Everything in the data below is left aside except the lines from the one containing "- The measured" through the one containing "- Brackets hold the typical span"; repeat those exactly.

* * * *

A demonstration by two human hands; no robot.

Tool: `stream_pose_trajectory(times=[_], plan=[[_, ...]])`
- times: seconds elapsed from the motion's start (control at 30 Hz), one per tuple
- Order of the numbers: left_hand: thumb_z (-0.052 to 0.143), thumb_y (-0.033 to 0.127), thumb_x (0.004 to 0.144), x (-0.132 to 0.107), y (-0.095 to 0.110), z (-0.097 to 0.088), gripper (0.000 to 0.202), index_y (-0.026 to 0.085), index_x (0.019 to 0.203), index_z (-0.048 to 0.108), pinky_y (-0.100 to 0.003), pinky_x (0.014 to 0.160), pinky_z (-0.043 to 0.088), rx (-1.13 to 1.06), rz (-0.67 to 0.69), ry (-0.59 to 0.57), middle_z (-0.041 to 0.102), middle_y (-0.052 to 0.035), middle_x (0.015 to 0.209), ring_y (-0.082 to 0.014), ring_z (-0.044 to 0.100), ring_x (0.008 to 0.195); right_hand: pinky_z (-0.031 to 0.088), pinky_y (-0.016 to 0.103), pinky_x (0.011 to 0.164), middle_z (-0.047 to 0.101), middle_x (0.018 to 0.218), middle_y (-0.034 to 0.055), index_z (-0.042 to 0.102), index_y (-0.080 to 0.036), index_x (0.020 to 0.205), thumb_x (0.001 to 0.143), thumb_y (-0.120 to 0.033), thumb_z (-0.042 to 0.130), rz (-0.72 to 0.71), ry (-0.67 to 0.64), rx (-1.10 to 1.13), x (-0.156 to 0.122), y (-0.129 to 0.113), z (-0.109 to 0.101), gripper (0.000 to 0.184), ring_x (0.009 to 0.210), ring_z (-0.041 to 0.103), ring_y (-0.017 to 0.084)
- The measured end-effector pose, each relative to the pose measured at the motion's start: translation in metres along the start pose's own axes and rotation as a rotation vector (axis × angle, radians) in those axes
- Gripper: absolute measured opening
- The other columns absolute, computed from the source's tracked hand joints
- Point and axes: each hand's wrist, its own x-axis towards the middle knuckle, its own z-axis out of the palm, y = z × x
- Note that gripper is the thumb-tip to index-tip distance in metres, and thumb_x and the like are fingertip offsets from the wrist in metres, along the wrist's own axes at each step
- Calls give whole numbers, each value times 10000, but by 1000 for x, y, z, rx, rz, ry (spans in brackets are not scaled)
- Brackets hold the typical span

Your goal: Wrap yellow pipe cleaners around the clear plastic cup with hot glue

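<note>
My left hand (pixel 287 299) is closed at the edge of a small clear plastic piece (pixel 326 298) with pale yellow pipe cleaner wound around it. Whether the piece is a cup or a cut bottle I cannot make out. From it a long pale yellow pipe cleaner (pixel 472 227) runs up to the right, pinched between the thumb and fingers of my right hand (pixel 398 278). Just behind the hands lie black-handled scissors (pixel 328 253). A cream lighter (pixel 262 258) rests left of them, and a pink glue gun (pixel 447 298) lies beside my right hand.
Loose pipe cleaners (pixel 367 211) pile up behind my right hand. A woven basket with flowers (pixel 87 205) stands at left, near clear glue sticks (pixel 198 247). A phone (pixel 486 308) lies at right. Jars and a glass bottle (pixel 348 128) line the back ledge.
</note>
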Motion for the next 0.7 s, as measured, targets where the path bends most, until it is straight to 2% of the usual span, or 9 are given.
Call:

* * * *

**Response for this exercise**
- The measured end-effector pose, each relative to the pose measured at the motion's start: translation in metres along the start pose's own axes and rotation as a rotation vector (axis × angle, radians) in those axes
- Gripper: absolute measured opening
- The other columns absolute, computed from the source's tracked hand joints
- Point and axes: each hand's wrist, its own x-axis towards the middle knuckle, its own z-axis out of the palm, y = z × x
- Note that gripper is the thumb-tip to index-tip distance in metres, and thumb_x and the like are fingertip offsets from the wrist in metres, along the wrist's own axes at each step
- Calls give whole numbers, each value times 10000, but by 1000 for x, y, z, rx, rz, ry (spans in brackets are not scaled)
- Brackets hold the typical span

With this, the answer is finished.